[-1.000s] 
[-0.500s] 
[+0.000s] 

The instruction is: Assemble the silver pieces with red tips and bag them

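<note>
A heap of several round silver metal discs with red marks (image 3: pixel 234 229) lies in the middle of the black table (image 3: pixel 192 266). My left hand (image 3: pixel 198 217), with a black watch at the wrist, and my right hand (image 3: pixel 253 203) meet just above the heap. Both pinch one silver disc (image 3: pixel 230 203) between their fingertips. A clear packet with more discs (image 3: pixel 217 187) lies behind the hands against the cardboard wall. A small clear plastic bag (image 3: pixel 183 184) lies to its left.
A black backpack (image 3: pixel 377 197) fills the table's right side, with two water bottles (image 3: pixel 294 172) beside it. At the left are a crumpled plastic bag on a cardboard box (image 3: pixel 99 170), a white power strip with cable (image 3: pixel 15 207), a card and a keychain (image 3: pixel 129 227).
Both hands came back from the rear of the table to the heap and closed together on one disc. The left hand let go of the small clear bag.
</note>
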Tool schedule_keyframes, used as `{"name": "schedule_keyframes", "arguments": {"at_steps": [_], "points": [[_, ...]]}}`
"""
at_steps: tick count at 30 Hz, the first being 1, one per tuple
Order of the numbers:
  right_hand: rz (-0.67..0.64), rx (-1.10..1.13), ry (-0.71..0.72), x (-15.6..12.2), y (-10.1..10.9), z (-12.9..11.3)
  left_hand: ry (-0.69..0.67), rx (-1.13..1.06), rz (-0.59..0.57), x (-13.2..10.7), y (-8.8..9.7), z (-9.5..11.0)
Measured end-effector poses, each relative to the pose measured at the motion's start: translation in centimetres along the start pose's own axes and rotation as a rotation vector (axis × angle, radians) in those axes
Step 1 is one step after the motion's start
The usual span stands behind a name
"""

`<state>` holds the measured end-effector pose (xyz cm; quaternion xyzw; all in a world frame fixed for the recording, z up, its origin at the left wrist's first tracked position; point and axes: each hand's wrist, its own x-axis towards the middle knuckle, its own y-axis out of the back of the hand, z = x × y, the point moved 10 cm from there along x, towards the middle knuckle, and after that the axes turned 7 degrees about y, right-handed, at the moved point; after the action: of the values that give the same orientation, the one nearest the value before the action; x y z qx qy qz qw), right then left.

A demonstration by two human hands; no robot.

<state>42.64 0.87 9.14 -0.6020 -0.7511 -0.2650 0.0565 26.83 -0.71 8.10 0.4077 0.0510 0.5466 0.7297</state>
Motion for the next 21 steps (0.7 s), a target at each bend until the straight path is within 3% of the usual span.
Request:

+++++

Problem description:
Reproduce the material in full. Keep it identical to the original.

Task answer:
[-1.000s] 
[-0.500s] 
[+0.000s] 

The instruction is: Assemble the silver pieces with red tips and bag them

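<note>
A heap of several round silver metal discs with red marks (image 3: pixel 234 229) lies in the middle of the black table (image 3: pixel 192 266). My left hand (image 3: pixel 198 217), with a black watch at the wrist, and my right hand (image 3: pixel 253 203) meet just above the heap. Both pinch one silver disc (image 3: pixel 230 203) between their fingertips. A clear packet with more discs (image 3: pixel 217 187) lies behind the hands against the cardboard wall. A small clear plastic bag (image 3: pixel 183 184) lies to its left.
A black backpack (image 3: pixel 377 197) fills the table's right side, with two water bottles (image 3: pixel 294 172) beside it. At the left are a crumpled plastic bag on a cardboard box (image 3: pixel 99 170), a white power strip with cable (image 3: pixel 15 207), a card and a keychain (image 3: pixel 129 227).
Both hands came back from the rear of the table to the heap and closed together on one disc. The left hand let go of the small clear bag.
</note>
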Tool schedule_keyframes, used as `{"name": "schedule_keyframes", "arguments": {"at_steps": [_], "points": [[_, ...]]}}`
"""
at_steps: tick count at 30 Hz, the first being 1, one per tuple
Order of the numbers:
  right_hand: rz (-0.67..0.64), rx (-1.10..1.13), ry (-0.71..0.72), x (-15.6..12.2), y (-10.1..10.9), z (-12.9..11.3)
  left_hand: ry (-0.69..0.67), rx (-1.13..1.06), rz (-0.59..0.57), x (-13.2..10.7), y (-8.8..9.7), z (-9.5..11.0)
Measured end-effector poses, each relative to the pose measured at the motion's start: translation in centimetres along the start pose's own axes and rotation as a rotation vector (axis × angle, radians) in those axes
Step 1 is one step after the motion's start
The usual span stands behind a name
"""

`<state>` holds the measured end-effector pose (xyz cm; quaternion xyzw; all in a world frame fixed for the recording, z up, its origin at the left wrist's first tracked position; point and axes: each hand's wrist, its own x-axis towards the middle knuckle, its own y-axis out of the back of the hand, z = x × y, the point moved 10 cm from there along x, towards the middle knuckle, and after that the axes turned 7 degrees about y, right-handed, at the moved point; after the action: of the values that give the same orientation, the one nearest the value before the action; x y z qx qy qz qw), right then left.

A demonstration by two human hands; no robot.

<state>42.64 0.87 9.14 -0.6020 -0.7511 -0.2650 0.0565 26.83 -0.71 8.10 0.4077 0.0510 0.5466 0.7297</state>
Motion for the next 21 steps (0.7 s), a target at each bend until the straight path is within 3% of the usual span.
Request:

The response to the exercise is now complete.